Musica: gli 80 anni di Maurizio Pollini, pianista leggendario
Straordinario interprete di Beethoven ma anche dei grandi compositori contemporanei
“Questo giovane suona tecnicamente già meglio di tutti noi”. Sono le parole pronunciate da una leggenda del pianoforte, Arthur Rubinstein, dopo avere ascoltato Maurizio Pollini in occasione del Concorso Chopin di Varsavia del 1960, non a caso vinto proprio dal giovane pianista milanese che di lì a poco sarebbe diventato a sua volta anch’egli una leggenda. Dotato di un talento musicale straordinario fin da bambino, Pollini, che mercoledì, compirà 80 anni, è figlio dell’architetto razionalista Gino Pollini e della musicista Renata Melotti e nasce a Milano il 5 gennaio 1942.
I genitori assecondano le impressionanti doti del figlio e gli fanno studiare pianoforte prima con Carlo Lonati e dopo, fra i 13 e i 18 anni, con Carlo Vidusso. Diplomatosi al Conservatorio di Milano e dopo gli studi di perfezionamento con un’altra leggenda del pianoforte, Arturo Benedetti Michelangeli, Pollini dalla metà degli anni sessanta ha iniziato un’importante carriera concertistica che lo colloca definitivamente nell’Olimpo dei giganti del pianoforte, con una cifra interpretativa molto spesso divisiva.

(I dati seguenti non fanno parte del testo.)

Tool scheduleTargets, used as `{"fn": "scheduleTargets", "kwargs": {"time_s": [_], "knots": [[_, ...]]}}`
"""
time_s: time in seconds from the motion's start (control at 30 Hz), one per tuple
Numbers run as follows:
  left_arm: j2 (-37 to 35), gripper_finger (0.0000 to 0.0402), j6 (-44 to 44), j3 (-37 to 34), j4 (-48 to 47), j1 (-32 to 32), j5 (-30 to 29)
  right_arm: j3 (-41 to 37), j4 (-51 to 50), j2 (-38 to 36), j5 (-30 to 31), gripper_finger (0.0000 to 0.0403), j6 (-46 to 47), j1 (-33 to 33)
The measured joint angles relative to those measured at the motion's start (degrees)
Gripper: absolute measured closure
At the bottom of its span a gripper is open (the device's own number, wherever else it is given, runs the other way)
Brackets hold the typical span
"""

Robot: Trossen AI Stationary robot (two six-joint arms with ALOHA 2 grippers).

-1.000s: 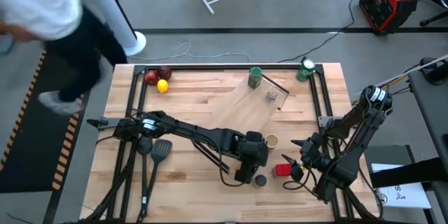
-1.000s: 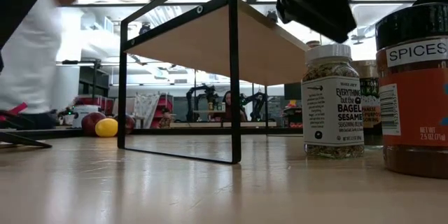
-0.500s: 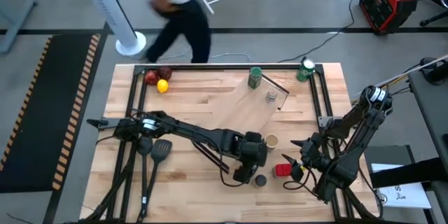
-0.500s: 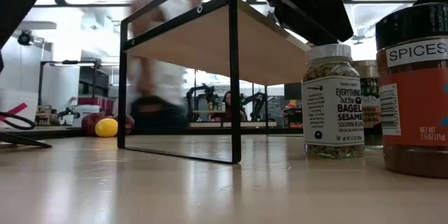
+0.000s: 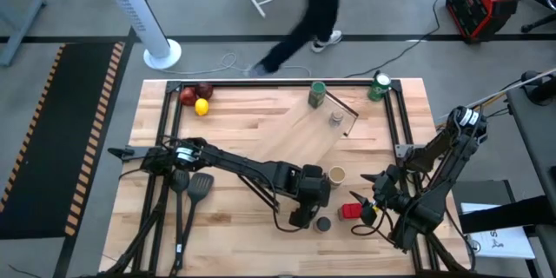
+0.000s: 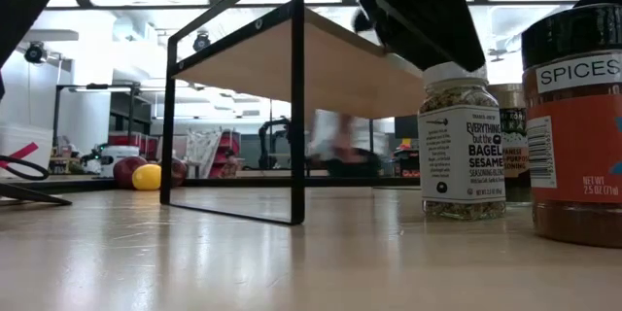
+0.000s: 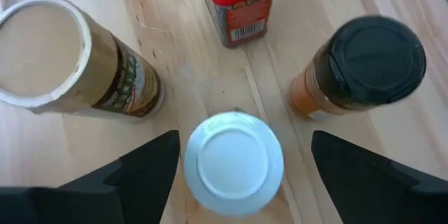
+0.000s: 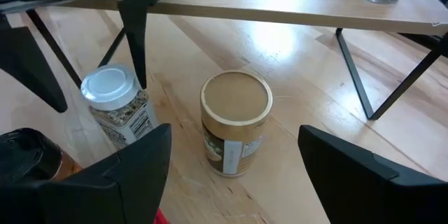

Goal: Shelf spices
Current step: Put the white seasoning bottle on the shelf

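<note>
My left gripper (image 7: 241,182) is open above the white-topped jar (image 7: 233,162), one finger on each side of its cap, apart from it. The jar stands on the table (image 5: 234,139) beside the tan-topped jar (image 7: 63,59), the red-topped jar (image 7: 238,0) and the black-topped jar (image 7: 371,63). In the high view the left gripper (image 5: 304,198) hides the white top. The shelf (image 5: 313,130) stands slanted at the table's far middle; the green-topped jar (image 5: 316,95) and the silvery-topped jar (image 5: 337,120) stand on it. My right gripper (image 5: 369,204) is open, just right of the red-topped jar (image 5: 350,211).
A green can with a white top (image 5: 380,87) stands at the far right corner. Red and yellow fruit (image 5: 195,100) lie at the far left. Dark spatulas (image 5: 195,187) lie near the left arm's base. A person (image 5: 308,9) walks on the floor beyond the far edge.
My left gripper has come down closer over the white-topped jar. In the low view the shelf's near black bar stands farther left than before. A person has walked from left to right behind the table's far edge.
</note>
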Motion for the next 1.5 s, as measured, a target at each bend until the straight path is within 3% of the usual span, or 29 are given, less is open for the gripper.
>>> {"fn": "scheduleTargets", "kwargs": {"time_s": [0.97, 1.23, 1.5], "knots": [[0.09, 0.0164, 0.60, -0.70, 0.92, -0.65, 0.52, 0.00, 0.00, -0.02, 0.02, 0.0130, -0.04, 0.00], [0.09, 0.0209, 0.29, -0.70, 1.23, -0.66, 0.34, 0.00, 0.00, -0.02, 0.02, 0.0119, -0.28, 0.00], [0.09, 0.0210, -2.30, -0.70, 1.88, -0.72, 0.23, 0.00, 0.00, -0.02, 0.02, 0.0133, -0.30, 0.00]]}}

Il suo talento pianistico resta indiscusso. Un grande violinista come Salvatore Accardo, scrive che “il fraseggio virtuosistico di Pollini non è fine a se stesso, ma ha l’obiettivo di fare apprezzare non la bravura dell’esecutore, ma la bellezza della partitura”. E Pollini, grazie alla sua tecnica straordinaria e alla totale padronanza dello strumento, è considerato interprete di riferimento di Beethoven, Chopin, Schubert, Schumann e della seconda scuola di Vienna (Schönberg, Berg e Webern).

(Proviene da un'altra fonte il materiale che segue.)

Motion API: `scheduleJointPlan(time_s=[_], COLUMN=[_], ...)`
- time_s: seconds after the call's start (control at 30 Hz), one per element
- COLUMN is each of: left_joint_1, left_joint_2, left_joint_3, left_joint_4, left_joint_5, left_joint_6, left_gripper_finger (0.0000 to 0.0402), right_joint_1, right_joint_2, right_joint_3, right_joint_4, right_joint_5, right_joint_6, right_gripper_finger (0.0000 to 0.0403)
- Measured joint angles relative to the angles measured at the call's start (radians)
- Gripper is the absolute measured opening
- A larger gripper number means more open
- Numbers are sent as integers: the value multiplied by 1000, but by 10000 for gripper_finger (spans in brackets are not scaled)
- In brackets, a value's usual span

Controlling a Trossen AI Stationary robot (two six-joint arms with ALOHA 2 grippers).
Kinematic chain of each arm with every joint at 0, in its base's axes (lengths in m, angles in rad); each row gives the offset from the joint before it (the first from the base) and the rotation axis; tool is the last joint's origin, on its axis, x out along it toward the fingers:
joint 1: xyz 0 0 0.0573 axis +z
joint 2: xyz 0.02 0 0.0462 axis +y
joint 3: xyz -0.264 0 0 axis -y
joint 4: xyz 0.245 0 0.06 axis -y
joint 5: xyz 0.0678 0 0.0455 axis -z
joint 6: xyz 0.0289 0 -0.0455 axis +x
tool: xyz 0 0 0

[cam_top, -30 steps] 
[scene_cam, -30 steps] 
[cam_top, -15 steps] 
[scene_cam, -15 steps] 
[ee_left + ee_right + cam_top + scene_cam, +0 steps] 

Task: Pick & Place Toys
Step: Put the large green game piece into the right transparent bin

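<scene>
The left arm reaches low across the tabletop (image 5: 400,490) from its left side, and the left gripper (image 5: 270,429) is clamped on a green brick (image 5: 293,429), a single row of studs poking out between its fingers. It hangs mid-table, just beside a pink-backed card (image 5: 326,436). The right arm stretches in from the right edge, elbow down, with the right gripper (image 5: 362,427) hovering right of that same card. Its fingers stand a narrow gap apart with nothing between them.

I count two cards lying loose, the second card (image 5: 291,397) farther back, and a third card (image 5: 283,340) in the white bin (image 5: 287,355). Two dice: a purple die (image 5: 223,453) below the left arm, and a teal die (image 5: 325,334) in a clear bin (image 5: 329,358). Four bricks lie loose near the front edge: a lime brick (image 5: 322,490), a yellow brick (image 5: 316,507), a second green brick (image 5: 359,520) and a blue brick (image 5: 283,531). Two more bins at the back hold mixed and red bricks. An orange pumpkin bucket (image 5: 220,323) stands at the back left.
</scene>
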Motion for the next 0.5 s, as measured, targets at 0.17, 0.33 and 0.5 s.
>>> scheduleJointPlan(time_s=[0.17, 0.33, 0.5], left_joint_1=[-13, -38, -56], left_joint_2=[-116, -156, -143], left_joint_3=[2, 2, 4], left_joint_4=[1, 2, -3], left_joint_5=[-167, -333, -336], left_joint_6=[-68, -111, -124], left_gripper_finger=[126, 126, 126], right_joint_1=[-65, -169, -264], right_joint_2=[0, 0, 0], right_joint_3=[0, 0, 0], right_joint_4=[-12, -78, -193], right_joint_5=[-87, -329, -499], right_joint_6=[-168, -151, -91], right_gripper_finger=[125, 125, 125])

Nell’arco della sua sessantennale carriera Pollini affronta anche compositori del periodo barocco, come Johann Sebastian Bach e Domenico Scarlatti, del periodo classico come Mozart, ma anche di epoca tardo-romantica come Brahms, il cui secondo concerto costituisce una delle sue più famose interpretazioni, e Liszt. Eseguito pure opere di autori contemporanei come Pierre Boulez, Luigi Nono, Luciano Berio e Karlheinz Stockhausen, e numerose composizioni del nostro tempo sono state scritte espressamente per lui da Luigi Nono, Giacomo Manzoni e Salvatore Sciarrino.

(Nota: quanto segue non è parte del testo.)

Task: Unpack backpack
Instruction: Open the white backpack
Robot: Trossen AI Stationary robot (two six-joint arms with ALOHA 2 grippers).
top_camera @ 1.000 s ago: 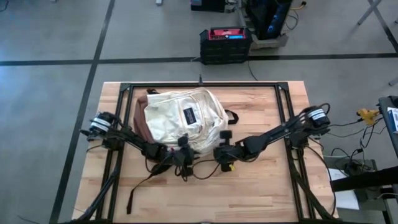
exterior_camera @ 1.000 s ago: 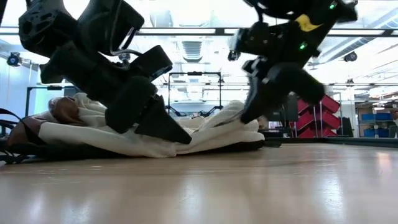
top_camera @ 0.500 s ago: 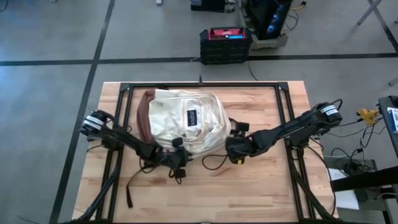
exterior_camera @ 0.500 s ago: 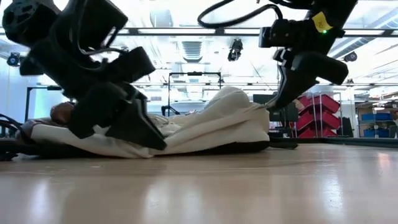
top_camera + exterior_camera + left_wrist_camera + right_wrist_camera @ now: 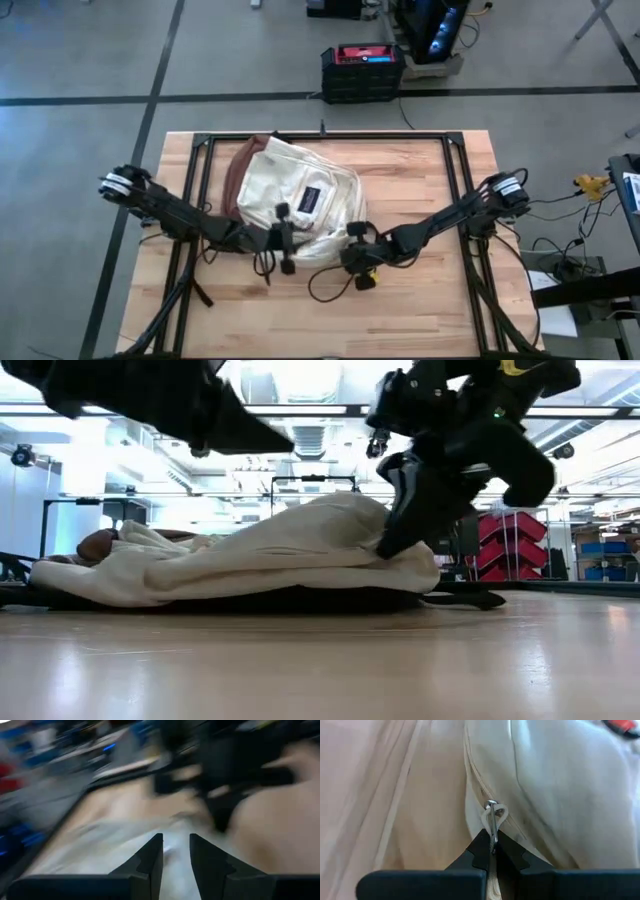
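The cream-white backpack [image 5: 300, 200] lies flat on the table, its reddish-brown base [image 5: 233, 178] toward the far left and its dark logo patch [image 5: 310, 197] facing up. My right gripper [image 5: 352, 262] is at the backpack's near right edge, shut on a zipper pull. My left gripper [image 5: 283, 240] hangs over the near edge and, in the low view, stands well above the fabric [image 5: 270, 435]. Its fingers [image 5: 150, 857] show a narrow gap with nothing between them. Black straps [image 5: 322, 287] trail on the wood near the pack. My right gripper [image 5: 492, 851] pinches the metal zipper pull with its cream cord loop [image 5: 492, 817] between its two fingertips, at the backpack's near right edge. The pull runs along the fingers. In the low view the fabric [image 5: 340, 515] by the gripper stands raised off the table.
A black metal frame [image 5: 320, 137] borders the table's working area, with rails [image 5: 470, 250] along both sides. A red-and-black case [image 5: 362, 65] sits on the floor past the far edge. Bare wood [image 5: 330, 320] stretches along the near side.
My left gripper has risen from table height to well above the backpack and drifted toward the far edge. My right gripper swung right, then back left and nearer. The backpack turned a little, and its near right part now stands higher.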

Pollini indossa anche i panni di direttore d’orchestra per la seconda sinfonia di Beethoven alla Scala nel 1975 e a Pesaro nel 1981, dove alza la bacchetta sulla prima esecuzione moderna de ‘La donna del Lago’ di Rossini, che sarà registrata in dischi. Ma la sua carriera, che lo porta in giro in tutto il mondo e gli fa registrare centinaia di dischi con la Deutsche Grammophon è quella di pianista. Che gli vale un Grammy Award per la ‘Miglior interpretazione strumentale solista (senza orchestra)’, per la sua registrazione dei ‘Notturni’ di Chopin nel 2007, nonché due riconoscimenti: Cavaliere di gran croce dell’Ordine al merito della Repubblica italiana il 20 marzo 2000, e Medaglia d’oro ai benemeriti della cultura e dell’arte, il 17 marzo 2004.